**Problem description**
Please transcribe exactly, and only, the lines of the data below between the line holding "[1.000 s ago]" and the line holding "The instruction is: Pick", inclusive.

[Provided material Boundary: Start]

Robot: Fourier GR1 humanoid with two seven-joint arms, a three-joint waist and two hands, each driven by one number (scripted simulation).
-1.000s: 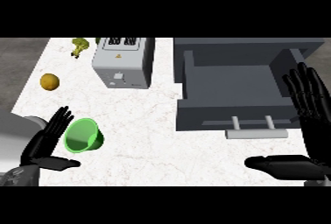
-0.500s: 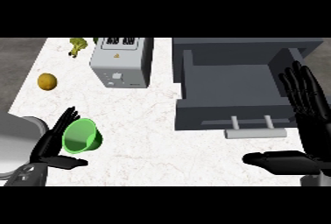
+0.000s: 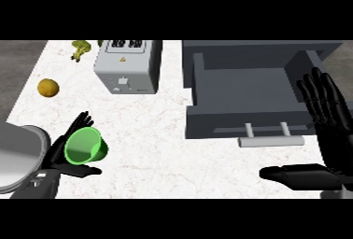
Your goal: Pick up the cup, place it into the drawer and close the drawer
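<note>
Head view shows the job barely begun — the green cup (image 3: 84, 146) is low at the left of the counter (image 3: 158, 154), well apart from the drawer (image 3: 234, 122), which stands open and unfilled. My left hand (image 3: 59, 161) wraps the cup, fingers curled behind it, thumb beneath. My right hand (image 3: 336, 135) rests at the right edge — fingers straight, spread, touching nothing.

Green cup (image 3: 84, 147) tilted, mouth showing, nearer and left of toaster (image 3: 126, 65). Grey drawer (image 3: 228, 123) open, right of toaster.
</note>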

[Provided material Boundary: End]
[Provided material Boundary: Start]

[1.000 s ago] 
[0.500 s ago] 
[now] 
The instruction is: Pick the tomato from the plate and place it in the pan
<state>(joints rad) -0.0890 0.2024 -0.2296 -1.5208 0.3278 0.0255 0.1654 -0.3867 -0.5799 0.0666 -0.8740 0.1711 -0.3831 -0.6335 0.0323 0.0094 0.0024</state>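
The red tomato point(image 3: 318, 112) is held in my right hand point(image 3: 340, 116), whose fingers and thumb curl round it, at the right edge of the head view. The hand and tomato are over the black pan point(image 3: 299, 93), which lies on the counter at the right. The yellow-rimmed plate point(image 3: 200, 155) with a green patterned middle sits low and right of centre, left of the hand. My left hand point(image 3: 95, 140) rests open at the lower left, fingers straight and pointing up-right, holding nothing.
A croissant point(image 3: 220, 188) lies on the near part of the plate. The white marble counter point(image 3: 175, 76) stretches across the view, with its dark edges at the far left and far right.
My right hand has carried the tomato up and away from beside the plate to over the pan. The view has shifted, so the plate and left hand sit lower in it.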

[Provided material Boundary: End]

**Reply to the task**
[1.000 s ago] 
[0.500 s ago] 
[now] 
The instruction is: Pick the tomato from the plate and place it in the pan

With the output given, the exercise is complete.